« Un de mes salariés me doit de l’argent. Puis-je le retenir sur son salaire ? »

La réponse à cette question est nuancée. C’est oui, mais dans certains cas et avec certaines limites. La rémunération des salariés est en effet protégée. La loi détermine de façon limitative les retenues qui, seules, peuvent ou doivent être effectuées par l’employeur sur la rémunération de ses travailleurs. Cinq types de retenues sont possibles sans l’autorisation du travailleur.

Tout d’abord, il va de soi que l’employeur doit effectuer les retenues prévues par la législation fiscale (précompte professionnel), la législation sur la sécurité sociale (cotisations ONSS) et en application des conventions particulières ou collectives sur les avantages complémentaires (cotisation personnelle d’assurance-groupe, quote-part des titres-repas…). L’employeur peut également retenir le montant des amendes infligées en application du règlement de travail. Celui-ci doit indiquer les manquements sanctionnés, le montant et la destination des amendes. Attention : le total des amendes infligées par jour ne peut pas dépasser 20 % de la rémunération journalière.

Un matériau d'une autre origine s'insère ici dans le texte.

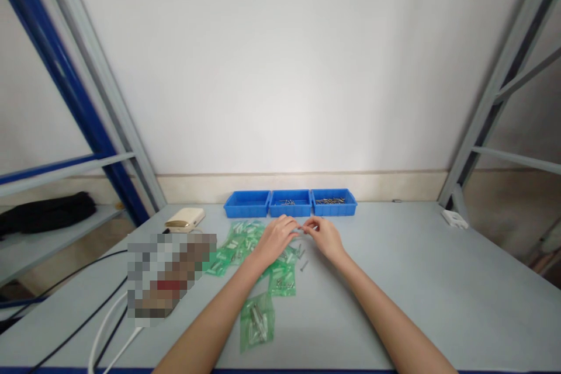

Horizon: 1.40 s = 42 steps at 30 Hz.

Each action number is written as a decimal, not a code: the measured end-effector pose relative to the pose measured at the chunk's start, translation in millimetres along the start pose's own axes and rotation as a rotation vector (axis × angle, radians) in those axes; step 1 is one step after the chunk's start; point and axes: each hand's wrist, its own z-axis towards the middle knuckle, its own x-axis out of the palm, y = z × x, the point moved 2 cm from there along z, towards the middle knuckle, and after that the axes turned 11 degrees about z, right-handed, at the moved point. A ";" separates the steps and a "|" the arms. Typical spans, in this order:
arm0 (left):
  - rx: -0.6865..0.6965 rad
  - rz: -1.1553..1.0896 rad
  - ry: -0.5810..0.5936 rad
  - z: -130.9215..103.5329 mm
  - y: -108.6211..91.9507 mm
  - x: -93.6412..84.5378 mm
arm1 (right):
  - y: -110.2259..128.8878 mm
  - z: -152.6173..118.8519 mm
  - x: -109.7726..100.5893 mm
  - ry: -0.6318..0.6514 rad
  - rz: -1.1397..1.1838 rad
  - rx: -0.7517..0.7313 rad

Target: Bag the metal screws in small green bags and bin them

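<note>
My left hand [277,237] reaches over a spread of green plastic bags [249,234], its fingers bent and pinched toward the right. Close beside it, nearly touching, my right hand [324,236] pinches with thumb and forefinger. Whatever sits between the fingertips is too small to make out. Just below the hands, a loose screw [304,266] lies on the grey table. One green bag [257,322], nearest me, shows long metal pieces and pale plugs through its film. Another bag [282,278] lies under my left wrist's right side with small metal parts inside.
Three blue bins stand in a row at the wall: the left bin [248,204], the middle bin [290,203] with a few screws, and the right bin [333,203] with many. A cream box [184,218], cables [107,315] and a blurred-out patch are at left; a white object [454,219] is far right.
</note>
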 end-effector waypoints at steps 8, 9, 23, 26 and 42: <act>-0.085 -0.071 -0.056 0.6 -1.0 -5.0 | -3.6 5.2 -3.4 0.045 0.179 -0.061; -0.102 -0.070 -0.068 0.7 -1.4 -5.4 | -1.3 4.3 -6.7 0.036 0.142 -0.085; -0.143 -0.099 0.020 -0.6 2.1 1.2 | 14.6 -7.0 -15.1 0.052 -0.176 -0.259; -0.167 -0.112 0.029 -0.7 0.5 -2.1 | 16.5 -8.3 -15.3 0.037 -0.206 -0.303; -0.214 -0.179 0.039 -2.0 -0.7 3.0 | 15.2 -9.8 -12.7 0.043 -0.226 -0.393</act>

De même, l’employeur peut prélever des indemnités et dommages-intérêts sanctionnant la responsabilité du salarié. Sa responsabilité civile peut être engagée si le dommage causé résulte d’un dol (faute intentionnelle, par exemple : tromper un client sur la valeur d’une marchandise), d’une faute lourde (par exemple : abandon d’un véhicule contenant des denrées périssables) ou d’une faute légère à caractère habituel (erreurs comptables répétées, déficits de caisse successifs, erreurs et négligences dans l’élaboration de programmes informatiques).

Enfin, l’employeur peut effectuer une retenue pour récupérer une avance en argent accordée par lui-même sur une rémunération non encore gagnée (avance sur salaire ou exécution d’un contrat de prêt). Il peut aussi pratiquer un cautionnement pour garantir l’exécution des obligations, par exemple en cas de remise de marchandises au salarié.

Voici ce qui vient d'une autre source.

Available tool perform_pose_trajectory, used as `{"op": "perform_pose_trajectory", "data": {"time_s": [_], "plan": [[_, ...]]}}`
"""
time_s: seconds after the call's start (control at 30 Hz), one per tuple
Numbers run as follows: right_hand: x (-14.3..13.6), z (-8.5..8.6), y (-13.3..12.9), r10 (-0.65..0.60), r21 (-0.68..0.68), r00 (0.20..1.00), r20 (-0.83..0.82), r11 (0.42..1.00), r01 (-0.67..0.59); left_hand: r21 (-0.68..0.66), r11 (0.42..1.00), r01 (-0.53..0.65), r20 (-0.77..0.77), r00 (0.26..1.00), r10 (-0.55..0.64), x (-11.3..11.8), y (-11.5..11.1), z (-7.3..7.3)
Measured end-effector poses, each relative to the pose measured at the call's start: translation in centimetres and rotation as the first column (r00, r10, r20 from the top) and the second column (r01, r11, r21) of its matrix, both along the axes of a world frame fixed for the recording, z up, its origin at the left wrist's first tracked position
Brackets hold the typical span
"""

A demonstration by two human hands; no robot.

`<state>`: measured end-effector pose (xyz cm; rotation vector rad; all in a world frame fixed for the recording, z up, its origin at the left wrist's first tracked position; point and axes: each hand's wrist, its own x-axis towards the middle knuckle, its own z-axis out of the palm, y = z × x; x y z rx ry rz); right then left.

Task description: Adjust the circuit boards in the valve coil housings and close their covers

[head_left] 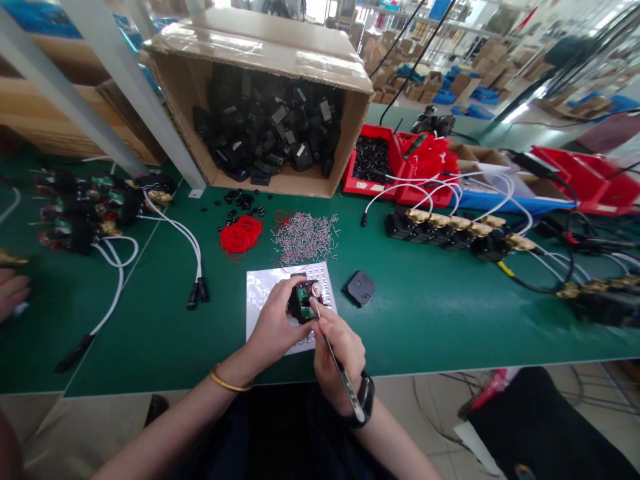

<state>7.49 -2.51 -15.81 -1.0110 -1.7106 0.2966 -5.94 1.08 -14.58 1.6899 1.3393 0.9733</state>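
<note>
Housing: we hold a small black housing (301, 301) with a green board showing inside it, just above the white sheet (260, 293) near the front of the green table (430, 320).
Left hand: our left hand (274, 325) has its fingers clamped round the housing, tilting the open face up toward us, probably so the board stays in sight.
Right hand: our right hand (339, 347) pinches a thin tool (336, 363) like a pen, fingers together on its shaft, tip touching the board.
Loose cover: a black cover (361, 288) lies just beside the sheet, within easy reach.
Supplies: red rings (241, 235) and metal pins (305, 237) lie beyond the sheet; the cardboard box (260, 100) of black parts stands behind them.
Room: bare mat lies right of the cover; the table's front edge sits under our wrists.
Neighbour: another person's hand (11, 291) rests at the far left, well apart from ours.
</note>
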Motion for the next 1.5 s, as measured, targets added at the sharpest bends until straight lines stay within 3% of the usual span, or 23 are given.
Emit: {"op": "perform_pose_trajectory", "data": {"time_s": [0.17, 0.33, 0.43, 0.53, 0.67, 0.8, 0.93, 1.07, 1.13, 1.2, 1.33, 1.4, 1.43, 1.5], "plan": [[-0.4, -0.3, 0.7, 0.013, 0.064, 0.999, 0.041, 0.998, -0.015, -0.01, 0.999, -0.039, 0.048, 0.998, 0.039, 0.1, -0.1, -0.1], [-0.3, 0.0, 0.8, 0.016, 0.041, 0.996, 0.083, 0.999, -0.019, 0.003, 0.999, -0.034, 0.061, 0.998, 0.033, 0.0, -0.1, -0.3], [0.0, 0.8, 1.0, -0.006, -0.029, 0.993, 0.121, 1.0, 0.009, 0.013, 1.0, -0.024, 0.048, 0.999, 0.024, -0.1, -0.1, -0.2], [0.3, 1.9, 1.5, -0.039, -0.181, 0.997, 0.062, 0.982, 0.05, 0.016, 1.0, -0.008, 0.003, 1.0, 0.008, 0.0, 0.0, 0.1], [0.7, 3.1, 2.4, -0.064, -0.413, 0.991, -0.122, 0.911, 0.008, 0.053, 0.997, -0.052, -0.1, 0.993, 0.057, 0.1, -0.1, 0.1], [0.7, 4.1, 3.2, -0.067, -0.567, 0.967, -0.245, 0.819, -0.087, 0.185, 0.982, -0.046, -0.129, 0.989, 0.071, 0.1, -0.6, -0.5], [0.5, 4.9, 4.0, -0.083, -0.649, 0.902, -0.424, 0.723, -0.238, 0.333, 0.94, 0.071, -0.155, 0.988, -0.019, -0.1, -1.0, -1.0], [0.4, 5.2, 4.9, -0.147, -0.687, 0.812, -0.565, 0.629, -0.363, 0.308, 0.94, 0.148, -0.224, 0.971, -0.08, -0.6, -0.7, -0.9], [0.5, 5.2, 5.3, -0.187, -0.683, 0.765, -0.617, 0.61, -0.402, 0.307, 0.939, 0.156, -0.226, 0.97, -0.087, -0.8, -0.6, -0.8], [0.9, 4.9, 5.4, -0.235, -0.652, 0.702, -0.673, 0.637, -0.412, 0.301, 0.941, 0.155, -0.217, 0.972, -0.091, -0.9, -0.6, -0.8], [2.6, 4.2, 5.0, -0.272, -0.508, 0.583, -0.765, 0.811, -0.288, 0.236, 0.968, 0.086, -0.081, 0.994, -0.068, -0.7, -0.8, -1.2], [3.4, 3.6, 4.2, -0.232, -0.448, 0.612, -0.756, 0.865, -0.225, 0.09, 0.994, -0.064, 0.134, 0.99, 0.051, -0.6, -0.8, -1.5], [3.8, 3.3, 3.7, -0.205, -0.433, 0.646, -0.735, 0.875, -0.215, -0.027, 0.989, -0.146, 0.262, 0.954, 0.148, -0.7, -0.7, -1.5], [4.0, 2.5, 2.4, -0.139, -0.436, 0.737, -0.661, 0.871, -0.226, -0.294, 0.928, -0.23, 0.49, 0.797, 0.353, -1.5, -0.4, -1.3]]}}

À l’exception des retenues légales fiscales et sociales visées au point un, toutes les retenues se calculent sur la rémunération en espèces uniquement et sur le salaire poche, après déduction des retenues sociales et fiscales. Le total des retenues ne peut pas dépasser 20 % de la rémunération nette en espèces due à chaque paie.

Cette limite de 20 % peut être dépassée lorsque le salarié a agi par dol (mauvaise foi délictueuse, faute intentionnelle), s’il a mis volontairement fin à son contrat avant la liquidation des indemnités et dommages-intérêts dont il est redevable, ou encore tout simplement s’il marque son accord sur un montant supérieur.

En-dehors des cas cités (amende « interne », faute avérée, avance sur salaire, caution), aucune retenue n’est autorisée sans l’accord du salarié. Si l’employeur veut récupérer de l’argent, il doit utiliser les procédures judiciaires ordinaires, y compris le recours à un huissier de justice le cas échéant.
Lorsque les retenues doivent être effectuées pendant une période relativement longue, il est préférable de coucher l’accord par écrit dans une convention signée par le salarié.